§ EXERCISE DESCRIPTION:
Write out the stretch of lines below that begins at the line with "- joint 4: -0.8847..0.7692" and ends at the line with "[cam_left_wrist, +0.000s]", including both, exactly as given and nothing more.

Collected data:
------------------------
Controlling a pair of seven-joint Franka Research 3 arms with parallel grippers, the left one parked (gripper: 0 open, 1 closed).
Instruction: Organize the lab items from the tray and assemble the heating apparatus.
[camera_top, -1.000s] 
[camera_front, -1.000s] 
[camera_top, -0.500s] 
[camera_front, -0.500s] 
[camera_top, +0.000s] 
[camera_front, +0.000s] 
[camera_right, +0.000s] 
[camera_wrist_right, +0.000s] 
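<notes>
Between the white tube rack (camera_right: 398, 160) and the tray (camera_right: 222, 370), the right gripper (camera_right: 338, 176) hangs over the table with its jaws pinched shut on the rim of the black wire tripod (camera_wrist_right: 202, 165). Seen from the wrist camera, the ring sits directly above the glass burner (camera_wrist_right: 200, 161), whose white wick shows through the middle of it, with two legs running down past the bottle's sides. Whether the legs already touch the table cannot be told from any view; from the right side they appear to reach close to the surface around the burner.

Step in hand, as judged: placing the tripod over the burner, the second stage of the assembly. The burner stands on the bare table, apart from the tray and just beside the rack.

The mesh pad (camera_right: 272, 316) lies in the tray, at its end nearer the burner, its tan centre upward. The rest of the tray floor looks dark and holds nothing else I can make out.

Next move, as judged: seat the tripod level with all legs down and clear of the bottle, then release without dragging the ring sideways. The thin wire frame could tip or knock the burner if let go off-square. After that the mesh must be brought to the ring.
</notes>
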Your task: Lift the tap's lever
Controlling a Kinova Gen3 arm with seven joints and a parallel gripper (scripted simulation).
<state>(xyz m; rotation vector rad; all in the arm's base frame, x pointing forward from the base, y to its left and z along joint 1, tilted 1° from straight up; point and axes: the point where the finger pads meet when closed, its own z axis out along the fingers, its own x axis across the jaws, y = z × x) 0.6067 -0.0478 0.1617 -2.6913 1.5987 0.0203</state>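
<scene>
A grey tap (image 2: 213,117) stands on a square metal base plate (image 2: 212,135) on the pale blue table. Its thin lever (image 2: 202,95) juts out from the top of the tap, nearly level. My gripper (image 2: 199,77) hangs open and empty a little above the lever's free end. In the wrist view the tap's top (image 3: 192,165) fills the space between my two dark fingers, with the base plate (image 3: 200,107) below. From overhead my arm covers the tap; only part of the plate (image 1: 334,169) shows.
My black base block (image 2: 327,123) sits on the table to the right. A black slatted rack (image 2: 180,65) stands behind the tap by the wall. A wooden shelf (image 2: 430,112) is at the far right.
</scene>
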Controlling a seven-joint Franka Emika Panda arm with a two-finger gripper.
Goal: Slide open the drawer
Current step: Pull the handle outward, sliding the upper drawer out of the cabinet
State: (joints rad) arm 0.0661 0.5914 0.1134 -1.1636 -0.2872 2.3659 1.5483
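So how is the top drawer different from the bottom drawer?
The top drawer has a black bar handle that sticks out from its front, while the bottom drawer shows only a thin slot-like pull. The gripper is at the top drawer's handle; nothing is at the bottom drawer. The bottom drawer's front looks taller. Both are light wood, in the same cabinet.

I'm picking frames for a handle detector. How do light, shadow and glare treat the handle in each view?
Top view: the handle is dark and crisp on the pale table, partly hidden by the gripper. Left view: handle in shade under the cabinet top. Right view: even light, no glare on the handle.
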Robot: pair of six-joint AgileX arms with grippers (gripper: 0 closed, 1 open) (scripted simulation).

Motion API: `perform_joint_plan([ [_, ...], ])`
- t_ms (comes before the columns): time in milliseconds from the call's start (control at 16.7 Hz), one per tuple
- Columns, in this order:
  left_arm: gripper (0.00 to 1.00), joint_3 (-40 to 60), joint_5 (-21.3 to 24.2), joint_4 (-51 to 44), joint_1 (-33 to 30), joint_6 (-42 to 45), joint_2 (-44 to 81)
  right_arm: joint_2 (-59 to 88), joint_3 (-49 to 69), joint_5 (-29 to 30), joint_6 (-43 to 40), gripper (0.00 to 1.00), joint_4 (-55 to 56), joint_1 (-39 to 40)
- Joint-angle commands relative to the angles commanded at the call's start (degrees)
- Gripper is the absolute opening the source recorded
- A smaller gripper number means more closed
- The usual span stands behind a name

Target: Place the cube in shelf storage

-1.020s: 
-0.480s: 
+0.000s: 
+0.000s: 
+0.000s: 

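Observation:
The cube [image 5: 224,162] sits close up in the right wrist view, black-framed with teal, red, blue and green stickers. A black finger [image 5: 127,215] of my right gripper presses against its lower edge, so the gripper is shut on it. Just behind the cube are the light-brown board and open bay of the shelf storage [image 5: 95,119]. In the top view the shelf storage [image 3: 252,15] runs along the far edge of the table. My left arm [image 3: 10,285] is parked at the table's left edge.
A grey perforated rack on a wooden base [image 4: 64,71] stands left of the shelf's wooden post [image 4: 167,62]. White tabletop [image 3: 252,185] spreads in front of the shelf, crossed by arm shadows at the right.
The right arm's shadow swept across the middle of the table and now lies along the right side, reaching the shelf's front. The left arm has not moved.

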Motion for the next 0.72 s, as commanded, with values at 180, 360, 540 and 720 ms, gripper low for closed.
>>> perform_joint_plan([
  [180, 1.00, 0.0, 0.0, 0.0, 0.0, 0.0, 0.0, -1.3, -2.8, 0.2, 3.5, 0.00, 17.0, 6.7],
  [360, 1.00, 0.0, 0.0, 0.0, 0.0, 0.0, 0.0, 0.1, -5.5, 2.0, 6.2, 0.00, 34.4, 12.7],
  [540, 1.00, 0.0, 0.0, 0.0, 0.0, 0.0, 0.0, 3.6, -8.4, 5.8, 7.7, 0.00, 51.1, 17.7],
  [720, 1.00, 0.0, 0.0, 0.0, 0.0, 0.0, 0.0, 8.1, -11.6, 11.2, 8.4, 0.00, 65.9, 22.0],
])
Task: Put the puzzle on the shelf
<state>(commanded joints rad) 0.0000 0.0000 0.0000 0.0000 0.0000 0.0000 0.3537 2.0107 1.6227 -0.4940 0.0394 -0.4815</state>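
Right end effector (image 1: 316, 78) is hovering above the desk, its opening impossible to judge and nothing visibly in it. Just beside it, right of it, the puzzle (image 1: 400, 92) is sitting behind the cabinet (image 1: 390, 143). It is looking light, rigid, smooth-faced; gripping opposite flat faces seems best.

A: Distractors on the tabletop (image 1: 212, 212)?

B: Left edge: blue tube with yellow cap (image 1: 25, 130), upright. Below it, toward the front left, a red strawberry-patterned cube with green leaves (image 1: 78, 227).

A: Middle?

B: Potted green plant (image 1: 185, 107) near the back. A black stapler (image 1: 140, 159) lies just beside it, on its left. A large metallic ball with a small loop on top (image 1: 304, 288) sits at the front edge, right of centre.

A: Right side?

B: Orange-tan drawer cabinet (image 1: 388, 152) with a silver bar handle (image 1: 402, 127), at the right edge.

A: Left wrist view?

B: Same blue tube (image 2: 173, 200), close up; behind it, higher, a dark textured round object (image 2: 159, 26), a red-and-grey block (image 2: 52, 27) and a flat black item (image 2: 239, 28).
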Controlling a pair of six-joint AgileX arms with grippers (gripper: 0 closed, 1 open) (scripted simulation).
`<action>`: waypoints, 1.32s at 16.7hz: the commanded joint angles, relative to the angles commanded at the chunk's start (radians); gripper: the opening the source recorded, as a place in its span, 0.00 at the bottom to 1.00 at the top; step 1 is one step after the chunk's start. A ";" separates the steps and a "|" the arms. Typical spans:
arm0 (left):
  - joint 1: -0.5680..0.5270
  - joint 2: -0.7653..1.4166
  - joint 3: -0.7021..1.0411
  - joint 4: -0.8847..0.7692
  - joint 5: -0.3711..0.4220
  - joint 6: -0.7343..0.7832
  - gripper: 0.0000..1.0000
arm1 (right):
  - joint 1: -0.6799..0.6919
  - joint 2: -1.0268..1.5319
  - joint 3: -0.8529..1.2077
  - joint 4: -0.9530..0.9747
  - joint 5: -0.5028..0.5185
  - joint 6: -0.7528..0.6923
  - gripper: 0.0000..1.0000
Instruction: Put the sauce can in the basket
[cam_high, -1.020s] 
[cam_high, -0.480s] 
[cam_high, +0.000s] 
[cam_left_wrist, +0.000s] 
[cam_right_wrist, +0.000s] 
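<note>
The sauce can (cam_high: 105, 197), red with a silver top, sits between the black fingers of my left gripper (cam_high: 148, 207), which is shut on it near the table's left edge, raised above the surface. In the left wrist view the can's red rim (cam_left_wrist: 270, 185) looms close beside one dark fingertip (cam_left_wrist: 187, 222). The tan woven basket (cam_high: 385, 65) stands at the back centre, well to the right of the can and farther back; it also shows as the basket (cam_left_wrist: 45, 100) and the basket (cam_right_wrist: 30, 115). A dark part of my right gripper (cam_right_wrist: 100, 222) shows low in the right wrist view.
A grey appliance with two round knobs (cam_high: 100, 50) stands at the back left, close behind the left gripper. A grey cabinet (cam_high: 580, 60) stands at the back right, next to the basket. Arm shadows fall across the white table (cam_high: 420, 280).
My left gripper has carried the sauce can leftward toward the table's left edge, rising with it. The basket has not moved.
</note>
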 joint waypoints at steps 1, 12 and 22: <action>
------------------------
§ SOLUTION FOR THIS PROBLEM:
  - joint 4: -0.8847..0.7692
  - joint 5: -0.3711..0.4220
  - joint 6: -0.7343..0.7832
  - gripper: 0.0000..1.0000
arm1 (right):
  - joint 1: -0.6799..0.6919
  - joint 2: -1.0268..1.5319
  - joint 3: -0.8529..1.2077
  - joint 4: -0.9530..0.9747
  - joint 5: -0.5028..0.5185
  - joint 6: -0.7528..0.6923
  - gripper: 0.0000..1.0000
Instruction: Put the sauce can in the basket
[cam_high, -1.020s] 
[cam_high, -0.480s] 
[cam_high, +0.000s] 
[cam_left_wrist, +0.000s] 

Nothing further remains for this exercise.